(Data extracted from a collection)
>>>

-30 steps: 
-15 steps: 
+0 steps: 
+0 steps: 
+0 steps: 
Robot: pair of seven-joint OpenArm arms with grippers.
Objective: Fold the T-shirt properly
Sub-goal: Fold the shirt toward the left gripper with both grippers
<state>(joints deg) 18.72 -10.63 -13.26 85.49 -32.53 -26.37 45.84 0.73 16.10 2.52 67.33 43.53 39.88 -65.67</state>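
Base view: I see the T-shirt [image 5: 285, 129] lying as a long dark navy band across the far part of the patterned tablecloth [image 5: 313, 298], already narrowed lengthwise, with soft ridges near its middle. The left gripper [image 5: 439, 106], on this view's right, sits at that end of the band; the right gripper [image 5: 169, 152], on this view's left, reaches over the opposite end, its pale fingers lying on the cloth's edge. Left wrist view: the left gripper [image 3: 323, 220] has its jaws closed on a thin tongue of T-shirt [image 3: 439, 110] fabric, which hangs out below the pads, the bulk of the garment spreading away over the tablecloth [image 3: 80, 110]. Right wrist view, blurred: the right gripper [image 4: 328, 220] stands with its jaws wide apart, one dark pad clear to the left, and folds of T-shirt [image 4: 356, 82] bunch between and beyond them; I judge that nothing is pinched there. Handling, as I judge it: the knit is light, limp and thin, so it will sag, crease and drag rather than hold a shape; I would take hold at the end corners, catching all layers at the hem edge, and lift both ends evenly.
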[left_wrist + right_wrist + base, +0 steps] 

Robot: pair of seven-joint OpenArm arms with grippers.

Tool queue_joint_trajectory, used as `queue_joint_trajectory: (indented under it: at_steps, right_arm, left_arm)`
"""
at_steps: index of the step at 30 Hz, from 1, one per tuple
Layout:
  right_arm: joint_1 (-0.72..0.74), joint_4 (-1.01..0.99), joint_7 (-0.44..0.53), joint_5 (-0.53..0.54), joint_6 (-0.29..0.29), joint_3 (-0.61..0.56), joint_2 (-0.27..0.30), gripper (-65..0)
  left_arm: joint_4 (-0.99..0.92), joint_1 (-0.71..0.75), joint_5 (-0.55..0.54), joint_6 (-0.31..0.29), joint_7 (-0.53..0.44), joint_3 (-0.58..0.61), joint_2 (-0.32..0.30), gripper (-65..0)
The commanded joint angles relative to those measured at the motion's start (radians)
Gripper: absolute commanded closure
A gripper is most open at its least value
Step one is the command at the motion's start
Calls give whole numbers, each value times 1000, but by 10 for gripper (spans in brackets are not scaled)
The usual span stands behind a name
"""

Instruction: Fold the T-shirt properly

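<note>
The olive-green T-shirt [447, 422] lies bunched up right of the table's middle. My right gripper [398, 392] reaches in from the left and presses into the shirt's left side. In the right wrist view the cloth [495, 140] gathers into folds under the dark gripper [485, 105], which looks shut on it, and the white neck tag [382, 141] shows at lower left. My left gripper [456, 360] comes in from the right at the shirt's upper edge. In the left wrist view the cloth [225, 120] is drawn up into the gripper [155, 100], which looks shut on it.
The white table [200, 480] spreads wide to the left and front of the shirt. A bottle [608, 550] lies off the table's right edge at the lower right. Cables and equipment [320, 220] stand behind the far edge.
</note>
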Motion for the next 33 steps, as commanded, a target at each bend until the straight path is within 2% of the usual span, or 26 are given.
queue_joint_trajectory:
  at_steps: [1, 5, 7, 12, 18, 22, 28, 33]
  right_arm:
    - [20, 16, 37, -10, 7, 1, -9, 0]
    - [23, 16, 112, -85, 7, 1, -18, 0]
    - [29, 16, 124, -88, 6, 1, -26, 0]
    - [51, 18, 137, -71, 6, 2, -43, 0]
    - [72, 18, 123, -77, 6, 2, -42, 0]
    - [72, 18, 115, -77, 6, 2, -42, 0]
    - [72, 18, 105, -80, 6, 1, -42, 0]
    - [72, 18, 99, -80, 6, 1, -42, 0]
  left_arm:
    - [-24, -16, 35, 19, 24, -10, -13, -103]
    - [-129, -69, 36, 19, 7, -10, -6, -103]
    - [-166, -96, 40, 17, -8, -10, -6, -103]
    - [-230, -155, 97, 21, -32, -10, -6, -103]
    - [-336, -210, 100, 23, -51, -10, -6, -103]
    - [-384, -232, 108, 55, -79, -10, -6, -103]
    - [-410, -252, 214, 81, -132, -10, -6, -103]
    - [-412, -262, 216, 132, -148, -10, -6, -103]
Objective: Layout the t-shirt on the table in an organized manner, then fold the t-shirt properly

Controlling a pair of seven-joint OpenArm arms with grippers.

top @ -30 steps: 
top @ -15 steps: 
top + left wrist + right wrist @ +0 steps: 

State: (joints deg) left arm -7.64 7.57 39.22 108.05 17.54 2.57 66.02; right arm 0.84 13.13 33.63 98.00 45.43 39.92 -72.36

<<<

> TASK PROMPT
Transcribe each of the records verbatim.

> RESPONSE
-30 steps: 
-15 steps: 
+0 steps: 
+0 steps: 
+0 steps: 
Robot: pair of seven-joint OpenArm arms with grippers.
Objective: Fold the T-shirt properly
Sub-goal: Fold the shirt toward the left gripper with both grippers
<state>(joints deg) 18.72 -10.63 -13.26 85.49 -32.53 -26.37 45.84 0.73 16.10 2.52 67.33 43.53 39.88 -65.67</state>
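Base view: I see the T-shirt [image 5: 285, 129] lying as a long dark navy band across the far part of the patterned tablecloth [image 5: 313, 298], already narrowed lengthwise, with soft ridges near its middle. The left gripper [image 5: 439, 106], on this view's right, sits at that end of the band; the right gripper [image 5: 169, 152], on this view's left, reaches over the opposite end, its pale fingers lying on the cloth's edge. Left wrist view: the left gripper [image 3: 323, 220] has its jaws closed on a thin tongue of T-shirt [image 3: 439, 110] fabric, which hangs out below the pads, the bulk of the garment spreading away over the tablecloth [image 3: 80, 110]. Right wrist view, blurred: the right gripper [image 4: 328, 220] stands with its jaws wide apart, one dark pad clear to the left, and folds of T-shirt [image 4: 356, 82] bunch between and beyond them; I judge that nothing is pinched there. Handling, as I judge it: the knit is light, limp and thin, so it will sag, crease and drag rather than hold a shape; I would take hold at the end corners, catching all layers at the hem edge, and lift both ends evenly.
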[left_wrist + right_wrist + base, +0 steps] 

Robot: pair of seven-joint OpenArm arms with grippers.

Tool queue_joint_trajectory, used as `queue_joint_trajectory: (indented under it: at_steps, right_arm, left_arm)`
"""
at_steps: index of the step at 30 Hz, from 1, one per tuple
Layout:
  right_arm: joint_1 (-0.72..0.74), joint_4 (-1.01..0.99), joint_7 (-0.44..0.53), joint_5 (-0.53..0.54), joint_6 (-0.29..0.29), joint_3 (-0.61..0.56), joint_2 (-0.27..0.30), gripper (-65..0)
  left_arm: joint_4 (-0.99..0.92), joint_1 (-0.71..0.75), joint_5 (-0.55..0.54), joint_6 (-0.31..0.29), joint_7 (-0.53..0.44), joint_3 (-0.58..0.61), joint_2 (-0.32..0.30), gripper (-65..0)
The commanded joint angles relative to those measured at the motion's start (radians)
Gripper: absolute commanded closure
A gripper is most open at its least value
Step one is the command at the motion's start
Calls give whole numbers, each value times 1000, but by 10 for gripper (spans in brackets are not scaled)
The usual span stands behind a name
"""

Instruction: Fold the T-shirt properly

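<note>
The olive-green T-shirt [447, 422] lies bunched up right of the table's middle. My right gripper [398, 392] reaches in from the left and presses into the shirt's left side. In the right wrist view the cloth [495, 140] gathers into folds under the dark gripper [485, 105], which looks shut on it, and the white neck tag [382, 141] shows at lower left. My left gripper [456, 360] comes in from the right at the shirt's upper edge. In the left wrist view the cloth [225, 120] is drawn up into the gripper [155, 100], which looks shut on it.
The white table [200, 480] spreads wide to the left and front of the shirt. A bottle [608, 550] lies off the table's right edge at the lower right. Cables and equipment [320, 220] stand behind the far edge.
</note>
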Motion for the next 33 steps, as commanded, a target at each bend until the straight path is within 2% of the usual span, or 26 are given.
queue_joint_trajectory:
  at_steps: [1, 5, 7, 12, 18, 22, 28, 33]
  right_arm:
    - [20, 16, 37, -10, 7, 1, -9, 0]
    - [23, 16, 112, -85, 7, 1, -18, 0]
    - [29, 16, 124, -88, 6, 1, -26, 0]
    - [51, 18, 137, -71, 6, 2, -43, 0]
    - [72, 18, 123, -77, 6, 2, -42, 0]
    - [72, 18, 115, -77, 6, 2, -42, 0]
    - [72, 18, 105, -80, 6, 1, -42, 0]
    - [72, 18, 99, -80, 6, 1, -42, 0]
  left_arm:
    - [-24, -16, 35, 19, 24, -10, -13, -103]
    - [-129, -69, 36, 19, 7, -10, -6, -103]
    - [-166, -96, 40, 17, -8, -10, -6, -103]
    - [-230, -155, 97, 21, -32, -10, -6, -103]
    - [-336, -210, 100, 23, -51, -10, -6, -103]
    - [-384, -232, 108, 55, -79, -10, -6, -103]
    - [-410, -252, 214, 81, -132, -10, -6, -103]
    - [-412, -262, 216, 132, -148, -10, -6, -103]
Objective: Layout the t-shirt on the table in an organized manner, then fold the t-shirt properly

Controlling a pair of seven-joint OpenArm arms with grippers.

top @ -30 steps: 
top @ -15 steps: 
top + left wrist + right wrist @ +0 steps: 

State: (joints deg) left arm -7.64 7.57 39.22 108.05 17.54 2.57 66.02; right arm 0.84 13.13 33.63 98.00 45.43 39.92 -72.36

The output is finished and nothing more is needed.